» Assigned task:
Only the number is needed: how many lines in the entries below contain the string "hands"?

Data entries

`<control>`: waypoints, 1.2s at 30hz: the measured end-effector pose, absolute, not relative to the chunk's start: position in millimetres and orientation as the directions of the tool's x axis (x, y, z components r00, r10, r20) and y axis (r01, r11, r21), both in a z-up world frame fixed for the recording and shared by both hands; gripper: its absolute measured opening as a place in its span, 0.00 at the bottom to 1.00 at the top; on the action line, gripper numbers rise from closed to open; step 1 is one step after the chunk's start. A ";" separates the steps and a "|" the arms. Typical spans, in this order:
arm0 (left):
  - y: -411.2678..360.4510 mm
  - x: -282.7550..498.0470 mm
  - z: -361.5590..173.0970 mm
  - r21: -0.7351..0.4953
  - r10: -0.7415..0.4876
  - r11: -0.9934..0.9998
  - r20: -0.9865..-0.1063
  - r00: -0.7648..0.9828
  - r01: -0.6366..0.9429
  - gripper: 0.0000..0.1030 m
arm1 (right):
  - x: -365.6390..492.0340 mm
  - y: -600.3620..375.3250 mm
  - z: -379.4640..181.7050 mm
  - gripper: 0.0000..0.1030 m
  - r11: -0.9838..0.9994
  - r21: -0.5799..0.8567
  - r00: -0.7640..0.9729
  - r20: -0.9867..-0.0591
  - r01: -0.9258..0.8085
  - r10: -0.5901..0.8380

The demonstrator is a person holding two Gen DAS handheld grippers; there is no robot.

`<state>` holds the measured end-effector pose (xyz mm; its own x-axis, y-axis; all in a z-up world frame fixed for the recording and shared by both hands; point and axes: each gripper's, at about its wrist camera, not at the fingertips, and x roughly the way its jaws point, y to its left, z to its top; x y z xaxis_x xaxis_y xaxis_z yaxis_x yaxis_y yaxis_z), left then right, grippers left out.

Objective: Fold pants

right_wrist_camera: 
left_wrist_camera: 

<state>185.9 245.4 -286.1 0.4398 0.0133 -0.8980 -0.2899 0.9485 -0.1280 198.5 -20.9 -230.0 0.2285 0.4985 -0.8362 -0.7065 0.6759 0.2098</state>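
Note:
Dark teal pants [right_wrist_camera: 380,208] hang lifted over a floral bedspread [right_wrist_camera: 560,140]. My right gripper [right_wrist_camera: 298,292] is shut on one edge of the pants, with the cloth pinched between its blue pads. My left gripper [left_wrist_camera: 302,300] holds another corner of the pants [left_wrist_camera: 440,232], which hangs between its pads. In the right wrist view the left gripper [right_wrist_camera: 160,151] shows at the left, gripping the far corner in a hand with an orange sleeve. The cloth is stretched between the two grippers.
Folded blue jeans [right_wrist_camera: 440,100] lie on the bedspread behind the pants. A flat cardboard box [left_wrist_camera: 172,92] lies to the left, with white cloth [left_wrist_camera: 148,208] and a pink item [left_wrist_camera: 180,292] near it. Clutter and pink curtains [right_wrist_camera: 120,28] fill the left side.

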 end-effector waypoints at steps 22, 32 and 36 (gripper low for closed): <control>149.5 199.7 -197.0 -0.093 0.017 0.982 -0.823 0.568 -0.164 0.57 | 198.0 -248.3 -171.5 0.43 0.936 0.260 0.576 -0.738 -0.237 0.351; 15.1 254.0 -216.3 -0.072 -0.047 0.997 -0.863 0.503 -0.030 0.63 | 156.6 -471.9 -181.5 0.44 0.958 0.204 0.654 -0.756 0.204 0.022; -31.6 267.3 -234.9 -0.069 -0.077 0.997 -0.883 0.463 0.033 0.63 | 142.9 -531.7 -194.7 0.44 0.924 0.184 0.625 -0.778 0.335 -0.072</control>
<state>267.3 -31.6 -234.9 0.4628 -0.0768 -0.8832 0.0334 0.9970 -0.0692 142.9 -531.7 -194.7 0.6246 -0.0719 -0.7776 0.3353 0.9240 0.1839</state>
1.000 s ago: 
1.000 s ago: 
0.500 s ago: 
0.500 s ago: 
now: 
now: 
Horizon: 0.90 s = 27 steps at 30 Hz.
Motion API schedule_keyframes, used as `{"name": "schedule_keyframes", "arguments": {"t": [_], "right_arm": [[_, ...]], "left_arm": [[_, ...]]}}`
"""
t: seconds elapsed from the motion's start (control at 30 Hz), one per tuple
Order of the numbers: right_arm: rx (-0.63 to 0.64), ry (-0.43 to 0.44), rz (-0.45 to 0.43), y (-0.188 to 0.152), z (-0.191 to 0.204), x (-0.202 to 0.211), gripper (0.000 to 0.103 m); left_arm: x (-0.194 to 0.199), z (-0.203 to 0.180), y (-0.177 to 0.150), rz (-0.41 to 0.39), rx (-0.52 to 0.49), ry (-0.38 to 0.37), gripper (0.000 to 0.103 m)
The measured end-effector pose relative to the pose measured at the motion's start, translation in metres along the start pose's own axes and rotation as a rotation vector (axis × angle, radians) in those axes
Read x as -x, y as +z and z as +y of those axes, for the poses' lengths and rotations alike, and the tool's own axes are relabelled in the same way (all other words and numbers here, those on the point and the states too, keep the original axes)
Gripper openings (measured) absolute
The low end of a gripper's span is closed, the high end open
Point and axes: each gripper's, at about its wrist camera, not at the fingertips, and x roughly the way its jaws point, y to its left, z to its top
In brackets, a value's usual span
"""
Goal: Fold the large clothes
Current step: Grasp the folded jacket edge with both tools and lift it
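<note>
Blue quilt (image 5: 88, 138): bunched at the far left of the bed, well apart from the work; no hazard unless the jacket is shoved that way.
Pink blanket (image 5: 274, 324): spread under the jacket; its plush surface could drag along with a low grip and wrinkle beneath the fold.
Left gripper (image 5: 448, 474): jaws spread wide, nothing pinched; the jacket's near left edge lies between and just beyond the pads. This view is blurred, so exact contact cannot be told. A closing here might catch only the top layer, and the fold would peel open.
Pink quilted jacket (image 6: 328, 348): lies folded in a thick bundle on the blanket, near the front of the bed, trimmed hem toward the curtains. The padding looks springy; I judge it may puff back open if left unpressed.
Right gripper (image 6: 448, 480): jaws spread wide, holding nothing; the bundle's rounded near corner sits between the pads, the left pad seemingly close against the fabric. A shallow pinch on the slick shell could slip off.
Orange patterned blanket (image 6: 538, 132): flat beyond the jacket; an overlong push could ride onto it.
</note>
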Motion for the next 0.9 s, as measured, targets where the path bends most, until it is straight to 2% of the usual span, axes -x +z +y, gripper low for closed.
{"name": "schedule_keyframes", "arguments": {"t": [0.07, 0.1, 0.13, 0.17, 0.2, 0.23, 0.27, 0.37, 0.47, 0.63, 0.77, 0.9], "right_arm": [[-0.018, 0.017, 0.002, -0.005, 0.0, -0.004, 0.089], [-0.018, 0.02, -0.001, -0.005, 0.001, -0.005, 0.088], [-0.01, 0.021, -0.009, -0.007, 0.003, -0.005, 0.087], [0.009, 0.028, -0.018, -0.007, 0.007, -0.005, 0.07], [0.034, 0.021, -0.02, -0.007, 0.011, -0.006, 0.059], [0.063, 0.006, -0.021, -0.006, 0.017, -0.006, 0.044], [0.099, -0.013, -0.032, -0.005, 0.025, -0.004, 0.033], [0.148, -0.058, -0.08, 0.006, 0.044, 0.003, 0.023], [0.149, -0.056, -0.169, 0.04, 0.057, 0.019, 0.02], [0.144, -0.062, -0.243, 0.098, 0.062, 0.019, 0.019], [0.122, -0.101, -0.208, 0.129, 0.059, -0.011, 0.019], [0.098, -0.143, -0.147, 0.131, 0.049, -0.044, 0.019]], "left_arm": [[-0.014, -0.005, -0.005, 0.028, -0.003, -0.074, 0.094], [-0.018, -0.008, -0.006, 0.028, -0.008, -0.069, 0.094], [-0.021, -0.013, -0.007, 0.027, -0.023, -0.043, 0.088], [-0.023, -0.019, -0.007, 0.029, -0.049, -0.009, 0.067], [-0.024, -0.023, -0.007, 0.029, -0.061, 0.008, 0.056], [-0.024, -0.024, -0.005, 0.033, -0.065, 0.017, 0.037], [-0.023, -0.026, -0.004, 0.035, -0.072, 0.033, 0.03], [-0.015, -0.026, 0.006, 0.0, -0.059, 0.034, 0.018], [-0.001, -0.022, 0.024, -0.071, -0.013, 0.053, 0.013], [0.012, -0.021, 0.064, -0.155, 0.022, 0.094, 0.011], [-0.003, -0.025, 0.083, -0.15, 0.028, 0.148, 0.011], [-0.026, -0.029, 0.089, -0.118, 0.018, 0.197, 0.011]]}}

» Solution:
2